The good, the bad and the ugly: Battles of bias in statistical stories

Vas Vasileiou, Head of Data Science

The Good

During the tumultuous era of World War II, the skies were battlegrounds for brave fighter planes. The allies were desperate to improve their planes' survivability, but they faced a conundrum - how to add armour without compromising speed and fuel efficiency.

Enter Abraham Wald, a brilliant Jewish-Hungarian mathematician who fled Nazi prosecutions and found solace in the Statistical Research Group (SRG) at Columbia University. The SRG, a team of savvy statisticians and mathematicians, were tasked with analysing military data to aid in decision-making.

One day, Wald stumbled upon a peculiar revelation while studying the damaged areas of returning planes - a concept that would forever change their approach!

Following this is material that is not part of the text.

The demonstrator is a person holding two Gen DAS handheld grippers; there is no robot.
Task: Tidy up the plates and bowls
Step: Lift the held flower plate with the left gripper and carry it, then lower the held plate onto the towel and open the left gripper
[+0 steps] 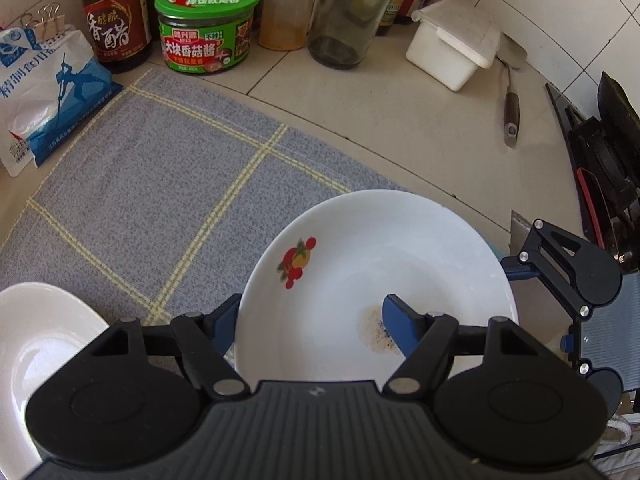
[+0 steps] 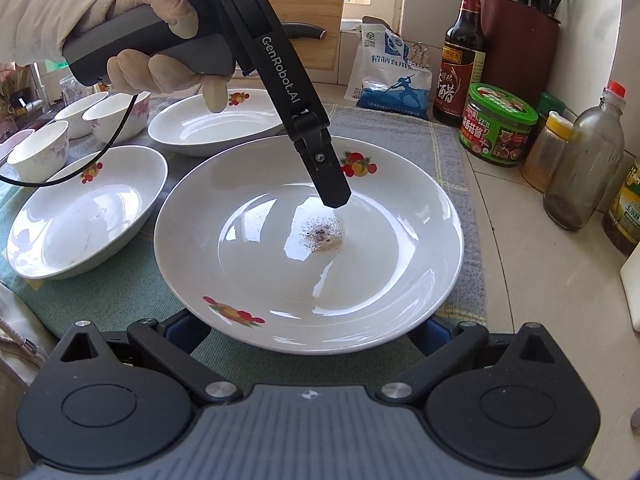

In the iconic picture below, the red dots marked the areas most frequently hit by bullets. The traditional wisdom suggested reinforcing these red zones to protect the planes from incoming fire. But Wald, with a twinkle in his eye, saw through the illusion.

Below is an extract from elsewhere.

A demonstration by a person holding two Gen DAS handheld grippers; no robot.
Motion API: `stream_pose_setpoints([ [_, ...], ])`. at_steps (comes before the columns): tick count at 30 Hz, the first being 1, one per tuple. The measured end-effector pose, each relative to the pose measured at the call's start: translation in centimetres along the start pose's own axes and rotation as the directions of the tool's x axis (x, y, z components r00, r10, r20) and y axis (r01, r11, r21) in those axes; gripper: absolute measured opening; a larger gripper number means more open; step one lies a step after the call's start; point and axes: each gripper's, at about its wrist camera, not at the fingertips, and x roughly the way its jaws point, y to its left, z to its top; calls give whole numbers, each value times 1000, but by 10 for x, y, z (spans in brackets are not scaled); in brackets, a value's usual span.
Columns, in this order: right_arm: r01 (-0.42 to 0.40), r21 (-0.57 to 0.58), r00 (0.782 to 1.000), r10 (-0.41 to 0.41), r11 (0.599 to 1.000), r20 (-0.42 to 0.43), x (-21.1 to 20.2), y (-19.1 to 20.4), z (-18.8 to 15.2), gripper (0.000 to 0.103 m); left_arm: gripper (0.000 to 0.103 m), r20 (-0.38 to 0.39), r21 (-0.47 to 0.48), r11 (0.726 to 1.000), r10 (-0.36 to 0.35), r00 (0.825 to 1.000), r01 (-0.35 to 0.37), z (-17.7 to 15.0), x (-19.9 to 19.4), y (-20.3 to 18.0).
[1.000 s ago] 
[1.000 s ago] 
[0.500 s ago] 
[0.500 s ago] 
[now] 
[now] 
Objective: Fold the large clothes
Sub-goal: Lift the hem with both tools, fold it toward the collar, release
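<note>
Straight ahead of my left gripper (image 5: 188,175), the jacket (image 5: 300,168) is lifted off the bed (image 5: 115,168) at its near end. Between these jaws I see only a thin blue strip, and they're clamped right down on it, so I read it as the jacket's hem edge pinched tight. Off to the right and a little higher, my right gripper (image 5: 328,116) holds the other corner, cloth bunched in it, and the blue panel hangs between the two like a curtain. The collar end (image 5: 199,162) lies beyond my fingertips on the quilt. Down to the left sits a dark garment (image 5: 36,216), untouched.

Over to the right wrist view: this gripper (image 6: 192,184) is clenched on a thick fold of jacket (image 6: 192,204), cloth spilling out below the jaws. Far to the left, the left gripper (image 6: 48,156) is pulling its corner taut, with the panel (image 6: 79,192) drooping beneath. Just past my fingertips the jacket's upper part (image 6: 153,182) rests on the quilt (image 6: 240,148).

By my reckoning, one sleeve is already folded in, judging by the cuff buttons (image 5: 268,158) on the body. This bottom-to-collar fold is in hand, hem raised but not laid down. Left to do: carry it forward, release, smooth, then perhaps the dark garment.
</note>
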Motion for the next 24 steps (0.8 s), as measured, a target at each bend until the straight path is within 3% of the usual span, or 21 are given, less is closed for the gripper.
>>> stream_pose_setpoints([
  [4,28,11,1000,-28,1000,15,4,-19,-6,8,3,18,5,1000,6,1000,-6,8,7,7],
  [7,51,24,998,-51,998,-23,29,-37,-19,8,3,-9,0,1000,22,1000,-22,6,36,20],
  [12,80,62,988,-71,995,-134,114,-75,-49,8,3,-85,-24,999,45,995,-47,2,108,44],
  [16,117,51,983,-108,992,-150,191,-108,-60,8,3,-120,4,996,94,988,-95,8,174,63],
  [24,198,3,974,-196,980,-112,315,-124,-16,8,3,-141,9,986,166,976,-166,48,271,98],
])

He realised that they were only looking at the planes that made it back safely - the survivors! Naturally, these planes had endured the bullet onslaught without fatal consequences in those specific areas. The key insight was simple yet profound - the untouched or minimally damaged areas were the real weaknesses, unable to withstand the enemy's onslaught and not allowing the planes to return safely and to be analysed. Wald proposed a radical shift in strategy. Instead of reinforcing the heavily hit red areas, reinforce the non-red ones!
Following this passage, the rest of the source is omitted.